I just turned in my Salesforce.com Certified Advanced Developer Programming Assignment!

A four-week long adventure has just culminated in the submission of my Salesforce.com Certified Advanced Developer Programming Assignment.  I’m still processing at this point, but I feel pretty good about what I turned in.  There are parts of it that are inelegant, perhaps.  And, there are some things I’ve been obsessing about in terms of design and trade offs that I can’t get out of my head at the moment.  But, I’m proud of what I did.

I can’t go into specifics about the assignment, as the certification process requires confidentiality on the content.  However, I can say I’ve learned more than I would have thought possible in the past four weeks in the course of figuring out this assignment.  It was really a great experience for me to have this assignment, that I knew was going to be reviewed by advanced developers I don’t know, and to have to do the worst-case analysis and design up front in order to carefully account for resource consumption as this application scales.  I used a SOQL relationship query more creatively than I have in the past in a pivotal part of my code, and I’m proud of that.  I also used a multi-dimensional list of a wrapper class to good effect; something I don’t think I would have been able to do a few years ago.  I also think I got the AJAX calls required/implied for the assignment handled pretty well.

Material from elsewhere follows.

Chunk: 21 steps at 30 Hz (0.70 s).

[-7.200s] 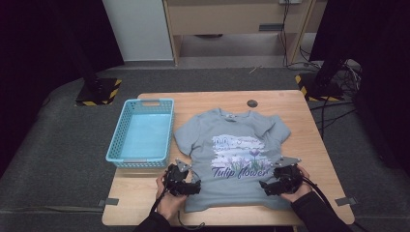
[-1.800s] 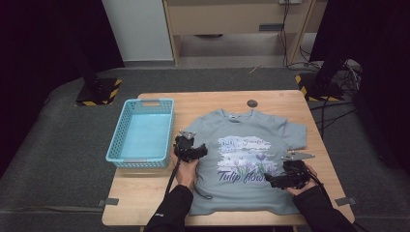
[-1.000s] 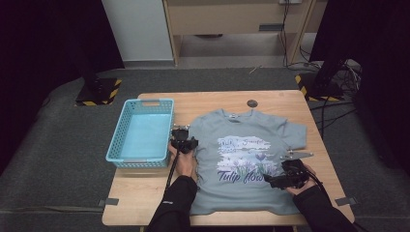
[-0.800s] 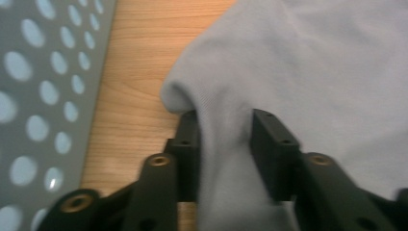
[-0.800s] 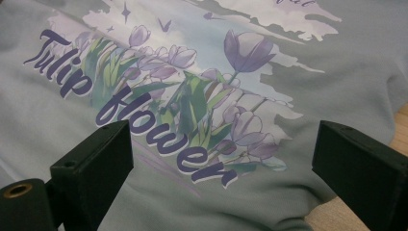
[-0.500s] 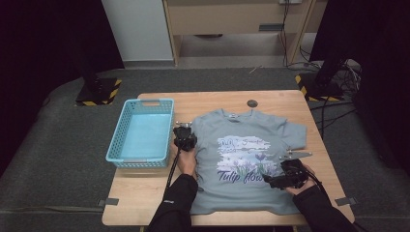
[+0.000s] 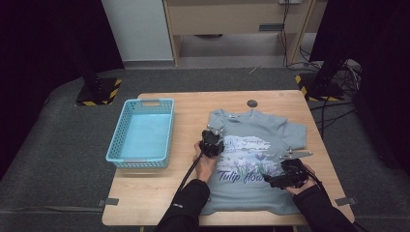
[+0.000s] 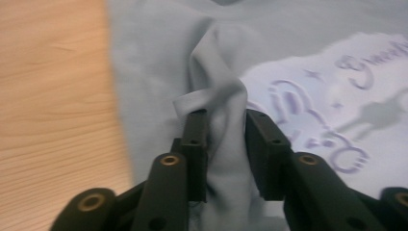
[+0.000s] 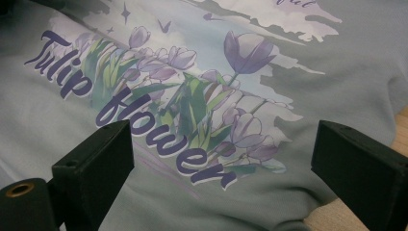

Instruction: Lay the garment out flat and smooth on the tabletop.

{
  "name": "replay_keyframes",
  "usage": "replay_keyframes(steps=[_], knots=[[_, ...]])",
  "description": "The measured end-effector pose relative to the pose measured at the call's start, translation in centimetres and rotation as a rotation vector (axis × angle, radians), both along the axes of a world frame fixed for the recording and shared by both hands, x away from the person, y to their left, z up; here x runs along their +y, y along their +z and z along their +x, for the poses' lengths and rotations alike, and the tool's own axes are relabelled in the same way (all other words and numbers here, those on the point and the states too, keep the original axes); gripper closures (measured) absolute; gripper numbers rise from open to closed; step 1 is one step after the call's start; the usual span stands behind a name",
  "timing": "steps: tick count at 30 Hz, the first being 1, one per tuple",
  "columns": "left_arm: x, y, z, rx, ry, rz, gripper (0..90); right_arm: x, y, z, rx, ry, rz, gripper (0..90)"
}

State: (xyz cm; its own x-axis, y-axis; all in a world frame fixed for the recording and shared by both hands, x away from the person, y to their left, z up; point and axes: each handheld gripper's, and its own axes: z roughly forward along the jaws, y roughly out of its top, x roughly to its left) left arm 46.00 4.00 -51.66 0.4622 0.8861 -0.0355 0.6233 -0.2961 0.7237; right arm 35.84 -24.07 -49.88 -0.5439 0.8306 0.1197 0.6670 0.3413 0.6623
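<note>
The left gripper point(image 8: 223, 139) is pinching a thin T-shirt point(image 7: 261, 159) fold that risks slipping free; the right gripper point(image 9: 231, 163) is hanging wide open.

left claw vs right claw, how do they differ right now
The left claw is nearly closed, pinching a raised fold of the grey-green printed t-shirt; the right claw is wide open and grips nothing. The left sits at the shirt's left sleeve side near the blue plastic basket; the right hovers over the lower right, by the "Tulip flower" print. Both have black jaws and are over the same shirt.
</note>
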Motion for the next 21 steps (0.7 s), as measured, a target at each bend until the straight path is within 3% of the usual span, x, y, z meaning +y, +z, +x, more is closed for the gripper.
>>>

My testing was fairly inelegant, and I know it.  It was very “brute force,” not very object oriented, and was resource-intensive in terms of query count and DML operations.  I think I have a lot of room to learn and grow there.   I did centralize creation of object records in my test setup, and I feel good about that.  I’m not 100% sure I caught every bug in a trigger-initiated method call for calculating and updating some figures, but I think I did perceive the “worst-case” mistake the prompt was dangling in front of me in that context, and although the method I constructed was more complex than the “easy solution that would fail when it scaled,” I think I got it 90% correct or better.  At work, I would have had a team to test it with me, users trying it out in our staging environment, and the opportunity to patch / hotfix the thing if we had problems.  In this context, I get one shot.  I think that’s a good thing.  I could use more practice in “you have to get it right the first time” situations.  Yeah, I haven’t slept much the last week in going over and over the code, and testing every permutation I can think of, but I got a better app as a result.

I don’t know if I’ll pass and get this certification on this first attempt at the programming assignment.  But, I’m glad I tried.  I’m a better developer for all I’ve learned this past four weeks, and even if I have to tackle the assignment portion again, I’ll be approaching the next attempt having learned all these lessons.  I should know in 8 or 9 weeks.  Wish me luck!